Raúl Gonzáles è un giocatore con una storia incredibile e credo che sia uno dei simboli di questa grande cavalcata dello Schalke. Anche la sua scelta di lasciare il Real, dopo anni vissuti al top, andare in un altro paese, in un altro club, risultare ancora decisivo con i suoi gol: tutte queste cose già dimostrano la grandezza del giocatore.

Siamo ancora in corsa per tutto, le certezze non sono cambiate dopo una partita persa. Rispetto le critiche ricevute ma il gol nei primi minuti ci ha complicato la vita. Non ho mai vinto in Champions in casa, è vero, ma ogni partita è storia a sé e non faccio questo tipo di analisi. Il fatto di esserci qualificati come abbiamo fatto ci dà sicuramente una carica forte, perché abbiamo dimostrato che non molliamo mai e vogliamo continuare così”.

Ralf Rangnick, allenatore Schalke
“Non vogliamo perdere. Le ultime settimane sono state difficili per lo Schalke, ma negli ultimi giorni la squadra ha lavorato bene insieme. Lo si è visto nella partita di campionato che abbiamo fatto venerdì, anche se domani sarà tutta un’altra storia.

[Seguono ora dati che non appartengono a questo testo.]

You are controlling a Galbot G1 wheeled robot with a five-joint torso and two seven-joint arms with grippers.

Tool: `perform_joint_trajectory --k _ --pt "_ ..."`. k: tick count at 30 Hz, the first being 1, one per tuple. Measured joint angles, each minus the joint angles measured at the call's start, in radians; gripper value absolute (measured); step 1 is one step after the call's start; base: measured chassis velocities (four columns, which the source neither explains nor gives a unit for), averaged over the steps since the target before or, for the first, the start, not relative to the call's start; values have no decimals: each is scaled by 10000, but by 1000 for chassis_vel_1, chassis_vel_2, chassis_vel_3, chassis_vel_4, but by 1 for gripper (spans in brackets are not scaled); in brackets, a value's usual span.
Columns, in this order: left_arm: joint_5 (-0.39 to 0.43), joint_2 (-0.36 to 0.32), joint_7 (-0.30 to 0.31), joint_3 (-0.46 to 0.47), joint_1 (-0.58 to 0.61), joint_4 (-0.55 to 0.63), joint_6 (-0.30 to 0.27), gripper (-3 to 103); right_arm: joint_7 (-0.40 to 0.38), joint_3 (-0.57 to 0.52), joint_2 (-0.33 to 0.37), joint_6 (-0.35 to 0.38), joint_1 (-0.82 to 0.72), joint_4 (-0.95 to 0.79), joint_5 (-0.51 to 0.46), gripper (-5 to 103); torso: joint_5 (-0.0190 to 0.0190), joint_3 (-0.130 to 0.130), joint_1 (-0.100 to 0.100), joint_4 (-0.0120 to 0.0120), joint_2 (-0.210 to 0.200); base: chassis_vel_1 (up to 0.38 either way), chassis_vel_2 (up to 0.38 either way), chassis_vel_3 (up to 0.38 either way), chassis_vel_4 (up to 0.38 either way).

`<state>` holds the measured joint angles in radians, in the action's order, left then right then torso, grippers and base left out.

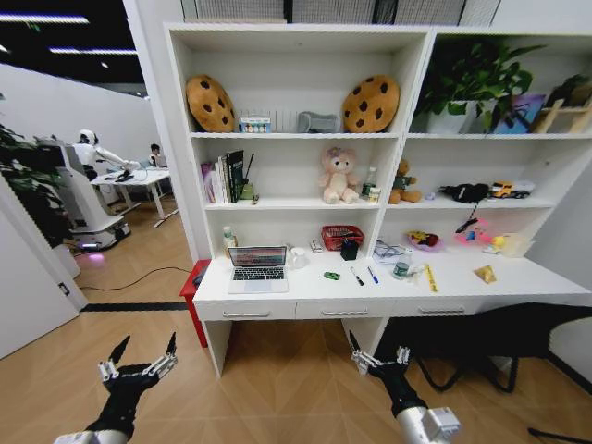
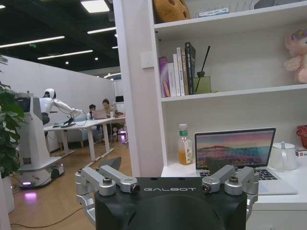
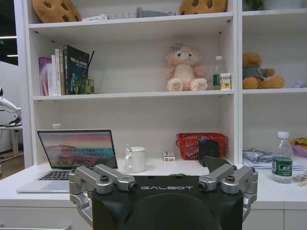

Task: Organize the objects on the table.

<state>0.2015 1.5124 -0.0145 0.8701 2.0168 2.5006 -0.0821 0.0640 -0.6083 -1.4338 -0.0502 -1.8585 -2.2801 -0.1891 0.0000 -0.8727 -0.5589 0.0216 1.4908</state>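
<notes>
1. Both arms hang low over the wood floor, well short of the table. My read: the robot is facing the table from a distance and no grasp has begun.
2. The left hand has its fingers spread wide, holding nothing.
3. The right hand is also spread and empty, in front of the table's middle drawer.
4. The laptop sits lid up toward the table's left end, close to the front edge. It is slim and silver, with the screen lit and facing out, probably left as someone used it.
5. The car is tiny, green and glossy, and sits near the middle of the table, just right of the laptop.
6. The black pen and blue pen are thin sticks lying loose and slanted side by side, right of the car. They look scattered rather than stored.
7. A white ceramic mug stands behind them, and a red mesh basket sits against the back wall.
8. The tabletop is smooth, white and hard, so I judge small items would slide easily.
</notes>
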Motion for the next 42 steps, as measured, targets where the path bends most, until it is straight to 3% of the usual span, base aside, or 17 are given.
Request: perform_joint_trajectory --k 19,42 --pt "-78 138 -63 -95 2 -5 33 99 127 71 -141 -280 -36 154 -155 100 -1 0 2 0 1 -33 38 42 -40" --pt "-86 83 -107 -15 -16 -8 112 99 305 418 -123 -1125 7 381 -228 100 3 -5 -13 -4 -6 -244 252 261 -255"
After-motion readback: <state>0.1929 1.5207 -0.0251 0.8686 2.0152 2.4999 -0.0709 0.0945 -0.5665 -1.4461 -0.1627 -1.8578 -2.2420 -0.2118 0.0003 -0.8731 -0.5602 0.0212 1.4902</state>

Proveremo a offrire una buona prestazione.

In Bundesliga molte squadre lanciano i giovani, mentre in Italia la situazione è un po’ diversa. Ma non criticherei il livello del calcio italiano, che è comunque alto, secondo me. Ho visto il derby di Milano e so che non è mai una cosa piacevole perdere una gara del genere. I tifosi sono rimasti delusi ma la loro squadra ha comunque delle grandi qualità. In ogni caso, dobbiamo concentrarci su noi stessi, cercare di lavorare come squadra e ottenere un risultato positivo.

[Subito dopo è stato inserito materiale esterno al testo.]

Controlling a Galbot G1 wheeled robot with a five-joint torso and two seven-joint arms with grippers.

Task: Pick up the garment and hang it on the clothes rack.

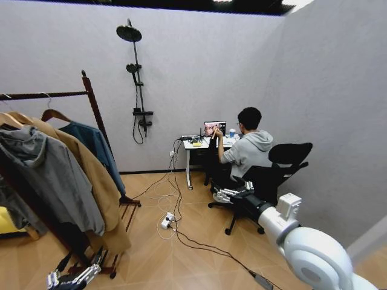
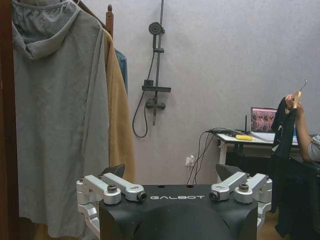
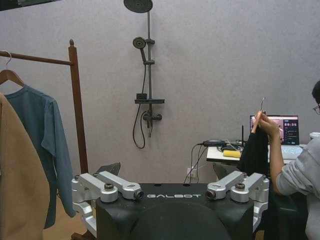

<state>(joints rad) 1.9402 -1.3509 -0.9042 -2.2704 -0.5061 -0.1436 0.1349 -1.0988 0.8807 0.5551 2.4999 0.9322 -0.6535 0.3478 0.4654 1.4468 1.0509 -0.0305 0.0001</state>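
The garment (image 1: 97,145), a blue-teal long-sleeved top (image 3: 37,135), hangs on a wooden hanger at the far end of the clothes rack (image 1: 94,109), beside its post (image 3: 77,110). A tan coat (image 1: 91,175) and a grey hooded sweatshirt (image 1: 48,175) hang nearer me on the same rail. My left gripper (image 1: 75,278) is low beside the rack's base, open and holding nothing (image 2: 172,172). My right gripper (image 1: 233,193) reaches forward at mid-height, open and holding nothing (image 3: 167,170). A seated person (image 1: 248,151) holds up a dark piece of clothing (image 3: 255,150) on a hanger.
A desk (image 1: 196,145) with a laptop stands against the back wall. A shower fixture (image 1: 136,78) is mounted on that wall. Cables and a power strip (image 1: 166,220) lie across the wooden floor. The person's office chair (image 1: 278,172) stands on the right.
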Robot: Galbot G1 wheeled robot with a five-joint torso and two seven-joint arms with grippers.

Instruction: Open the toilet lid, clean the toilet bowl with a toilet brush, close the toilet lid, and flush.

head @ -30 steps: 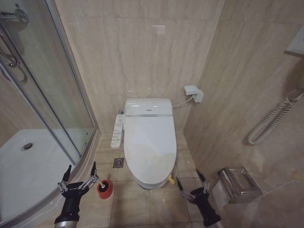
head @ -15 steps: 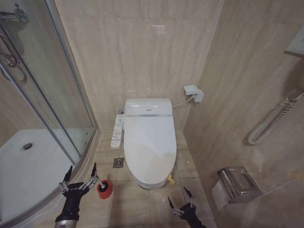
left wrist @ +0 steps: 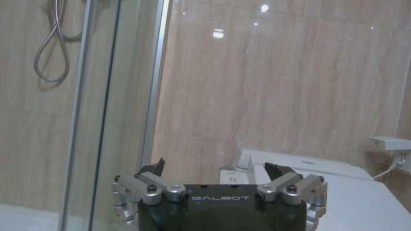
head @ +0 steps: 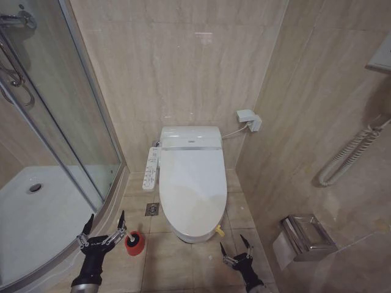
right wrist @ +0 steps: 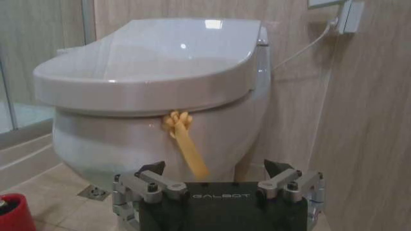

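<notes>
A beige-tiled bathroom holds a toilet against the back wall, beside a glass shower enclosure (head: 61, 122). The toilet lid (head: 192, 189) lies shut over the bowl, its yellow tie (right wrist: 183, 142) hanging at the front edge. The right gripper (head: 235, 250) hovers spread, empty, low near that front edge, facing the tie. The left gripper (head: 102, 229) is spread and empty just beside the red holder (head: 135, 243) on the floor. Judging from this, no step is done: opening, scrubbing, closing and flushing remain.
</notes>
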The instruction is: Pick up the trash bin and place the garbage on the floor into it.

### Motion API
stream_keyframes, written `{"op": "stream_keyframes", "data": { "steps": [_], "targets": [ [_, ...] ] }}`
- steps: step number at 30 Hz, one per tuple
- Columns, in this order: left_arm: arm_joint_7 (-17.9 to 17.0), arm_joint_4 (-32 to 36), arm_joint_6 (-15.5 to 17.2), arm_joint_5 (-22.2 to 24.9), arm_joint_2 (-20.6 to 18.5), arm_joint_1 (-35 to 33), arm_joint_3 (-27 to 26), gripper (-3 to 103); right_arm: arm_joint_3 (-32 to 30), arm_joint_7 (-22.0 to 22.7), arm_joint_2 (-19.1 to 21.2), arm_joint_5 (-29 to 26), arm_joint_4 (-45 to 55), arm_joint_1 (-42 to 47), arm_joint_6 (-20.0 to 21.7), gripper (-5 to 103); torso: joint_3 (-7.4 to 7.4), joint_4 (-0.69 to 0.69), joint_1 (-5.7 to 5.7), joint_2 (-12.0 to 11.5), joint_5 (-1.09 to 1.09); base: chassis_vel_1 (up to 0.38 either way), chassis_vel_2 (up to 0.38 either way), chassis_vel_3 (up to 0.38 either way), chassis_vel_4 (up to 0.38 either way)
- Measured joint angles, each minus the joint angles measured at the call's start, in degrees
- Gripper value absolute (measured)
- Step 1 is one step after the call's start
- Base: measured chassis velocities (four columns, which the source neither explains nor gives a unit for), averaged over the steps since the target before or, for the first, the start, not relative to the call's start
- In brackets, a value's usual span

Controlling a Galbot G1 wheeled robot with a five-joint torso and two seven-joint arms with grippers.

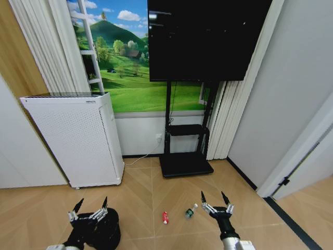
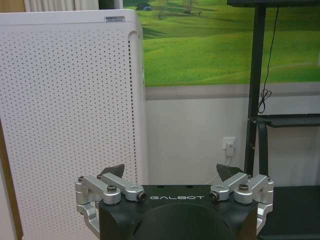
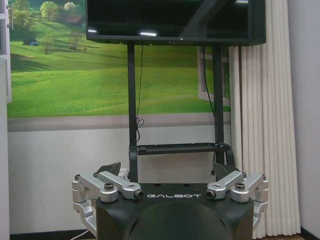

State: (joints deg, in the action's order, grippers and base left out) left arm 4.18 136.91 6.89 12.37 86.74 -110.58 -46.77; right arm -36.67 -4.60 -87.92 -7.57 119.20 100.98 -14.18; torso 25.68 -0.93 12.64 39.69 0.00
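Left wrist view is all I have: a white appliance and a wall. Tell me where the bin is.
Observer: The bin stands on the floor right under the left gripper, which is open.
Operator: Give me the litter positions.
Observer: A red wrapper and a small bottle lie on the floor between the two arms, apart from each other.
Operator: Report the right gripper.
Observer: The right gripper is open and holds nothing; it sits just to the right of the bottle.
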Motion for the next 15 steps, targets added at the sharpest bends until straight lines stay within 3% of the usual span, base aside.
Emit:
{"op": "stream_keyframes", "data": {
  "steps": [12, 15],
  "targets": [
    [-1.29, -0.04, -0.29, -0.35, 0.40, -0.21, -0.10, 100, -0.14, 1.91, 0.62, -0.02, -1.32, -0.39, -1.33, 100, 0.01, 0.01, 0.04, -0.02, 0.01, -0.280, 0.282, 0.288, -0.285],
    [-1.30, -0.15, -0.38, -0.44, 0.45, -0.25, -0.38, 100, -0.31, 2.03, 0.69, 0.53, -1.71, -0.28, -1.99, 100, 0.02, 0.01, 0.07, -0.03, 0.00, -0.165, 0.191, 0.161, -0.126]
  ]
}}
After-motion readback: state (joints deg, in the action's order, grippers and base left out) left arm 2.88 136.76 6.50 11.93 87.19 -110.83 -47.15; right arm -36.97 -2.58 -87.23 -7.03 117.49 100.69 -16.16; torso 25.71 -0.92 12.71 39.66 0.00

Sono arrivato allo Schalke solo dieci giorni fa e prima di studiare questa partita ho dovuto studiare la mia squadra. Ma i giocatori hanno fatto bene venerdì, dimostrando di saper fare quello che chiedevo loro. Poi a partire da sabato ho iniziato a preparare la squadra per questa partita, ma dobbiamo prima vedere come l’Inter si schiererà domani. Comunque, la cosa più importante è concentrarci su noi stessi più che sugli avversari”.

Spogliatoi
• Inter
Andrea Ranocchia ha lasciato il ritiro della nazionale italiana prima dellle gare con Slovenia e Ucraina per un infortunio al ginocchio destro mentre Cristian Chivu è tornato dalla nazionale con un problema al polpaccio destro – entrambi sono però partiti titolari sabato contro l’AC Milan.

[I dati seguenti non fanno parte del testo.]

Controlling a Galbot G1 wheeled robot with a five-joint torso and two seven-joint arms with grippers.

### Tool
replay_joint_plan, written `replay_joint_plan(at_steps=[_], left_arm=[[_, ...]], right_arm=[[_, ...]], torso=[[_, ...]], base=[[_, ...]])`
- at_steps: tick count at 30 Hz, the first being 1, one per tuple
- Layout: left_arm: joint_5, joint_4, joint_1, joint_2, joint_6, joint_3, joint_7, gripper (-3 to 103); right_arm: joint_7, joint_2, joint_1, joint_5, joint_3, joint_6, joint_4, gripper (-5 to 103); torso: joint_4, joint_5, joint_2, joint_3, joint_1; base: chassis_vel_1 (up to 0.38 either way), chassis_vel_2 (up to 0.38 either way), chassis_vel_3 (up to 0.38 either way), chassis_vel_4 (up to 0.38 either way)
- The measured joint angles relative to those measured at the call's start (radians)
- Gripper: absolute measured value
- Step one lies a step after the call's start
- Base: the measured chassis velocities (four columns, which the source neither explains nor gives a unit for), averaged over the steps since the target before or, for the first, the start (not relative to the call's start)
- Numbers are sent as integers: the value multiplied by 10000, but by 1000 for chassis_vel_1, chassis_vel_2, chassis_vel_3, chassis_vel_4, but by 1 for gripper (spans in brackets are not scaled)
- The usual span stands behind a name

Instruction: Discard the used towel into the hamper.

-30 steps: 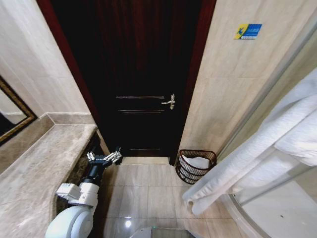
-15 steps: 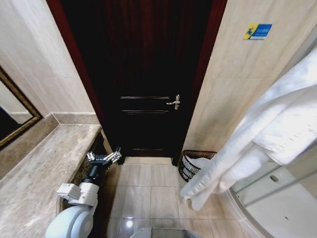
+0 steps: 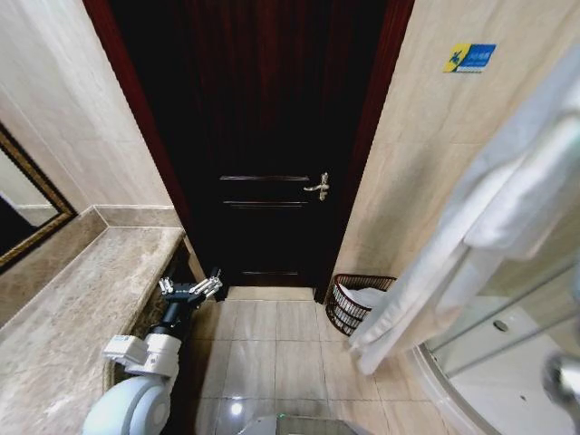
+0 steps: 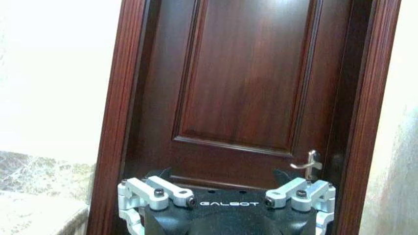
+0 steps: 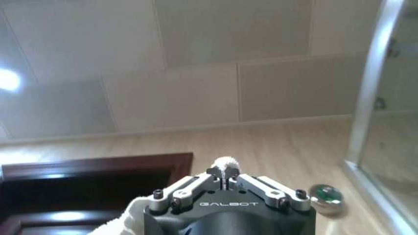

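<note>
A long white towel [image 3: 471, 217] hangs in the air at the right of the head view, its lower end dangling just right of the hamper [image 3: 347, 313]. The hamper is a small dark open-weave basket standing on the floor by the door frame, with white cloth lying inside. In the right wrist view my right gripper [image 5: 225, 177] is shut on a pinch of the towel [image 5: 226, 163], and more white cloth [image 5: 127, 220] bulges beside its body. My left gripper [image 3: 191, 288] hovers open and idle near the counter's end, facing the door [image 4: 242, 83].
A dark wooden door [image 3: 263, 136] with a metal handle [image 3: 318, 188] stands closed ahead. A marble counter [image 3: 63, 317] runs along the left under a framed mirror [image 3: 23, 213]. A glass shower enclosure [image 3: 507, 362] fills the right. Tiled floor [image 3: 272, 353] lies between counter and hamper.
The towel has risen and swung to the right, so less of it drapes in front of the hamper. The view shifted slightly a second ago. The left arm has not moved.
</note>
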Motion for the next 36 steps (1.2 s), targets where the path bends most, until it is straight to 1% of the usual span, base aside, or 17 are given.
replay_joint_plan(at_steps=[1,4,5,9,10,12,13,16,17,21,27,28,36], left_arm=[[0,0,0,0,0,0,0,100],[0,1,0,-2,0,-1,0,100],[0,1,0,-2,0,-1,0,100],[0,0,0,-2,0,0,1,100],[0,0,0,-2,0,0,1,100],[0,0,0,-2,0,0,0,100],[0,0,0,-2,0,0,0,100],[0,0,1,-2,0,0,1,100],[0,0,1,-2,0,0,1,100],[0,0,1,-2,0,0,1,100],[0,0,0,-2,0,0,1,100],[0,0,0,-2,0,0,0,100],[0,0,0,-2,0,0,1,100]], right_arm=[[0,0,0,0,0,0,0,2],[-182,456,1404,-334,-661,80,-793,2],[-182,456,1404,-334,-661,80,-793,2],[-295,698,2992,-602,-1533,95,-1727,2],[-295,698,2992,-602,-1533,95,-1727,2],[-463,791,3763,-768,-1954,174,-2371,2],[-463,791,3763,-768,-1954,174,-2371,2],[-751,1004,4928,-950,-2490,314,-3319,2],[-751,1004,4928,-950,-2490,314,-3319,2],[-1168,1294,6008,-1093,-2932,456,-4409,2],[-1361,1496,6577,-1122,-3126,459,-4977,2],[-1382,1525,6598,-1131,-3137,455,-4995,2],[-1383,1548,6217,-1229,-2947,325,-4717,2]], torso=[[0,0,0,0,0],[1,-10,1,-1,1],[1,-10,1,-1,1],[-3,-4,2,-1,0],[-3,-4,2,-1,0],[-4,-3,3,-2,-1],[-4,-3,3,-2,-1],[-3,-5,2,-1,-1],[-3,-5,2,-1,-1],[-2,-2,3,-2,-1],[-2,-8,4,-2,-1],[-2,-5,4,-2,-1],[-1,2,3,0,0]], base=[[0,0,0,0],[0,0,0,0],[0,0,0,0],[0,0,0,0],[0,0,0,0],[0,0,0,0],[0,0,0,0],[0,0,0,0],[0,0,0,0],[0,0,0,0],[0,0,0,0],[0,0,0,0],[0,0,0,0]])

Diego Milito è subentrato nella ripresa, la sua prima presenza da quando aveva avvertito nuovamente problemi alla coscia il 6 febbraio. “Ha lavorato bene ma devo ancora decidere se schierarlo dall’inizio o meno”, ha detto Leonardo dell’argentino.

• Schalke
Christoph Metzelder si è fratturato il naso in casa dell’FC St Pauli e potrebbe giocare contro l’Inter indossando una maschera protettiva. La prognosi è meno dolce per Mario Gavranović (piede) e Peer Kluge (stiramente muscoli addominali), che non dovrebbero farcela a causa degli infortuni rimediati venerdì. Non ci sarà invece – come annunciato da Rangnick in conferenza stampa – Klaas-Jan Huntelaar (ginocchio), anche se è tornato ad allenarsi, e non c’è niente da fare per Christoph Moritz (ginocchio) e Christian Pander (dito del piede, influenza).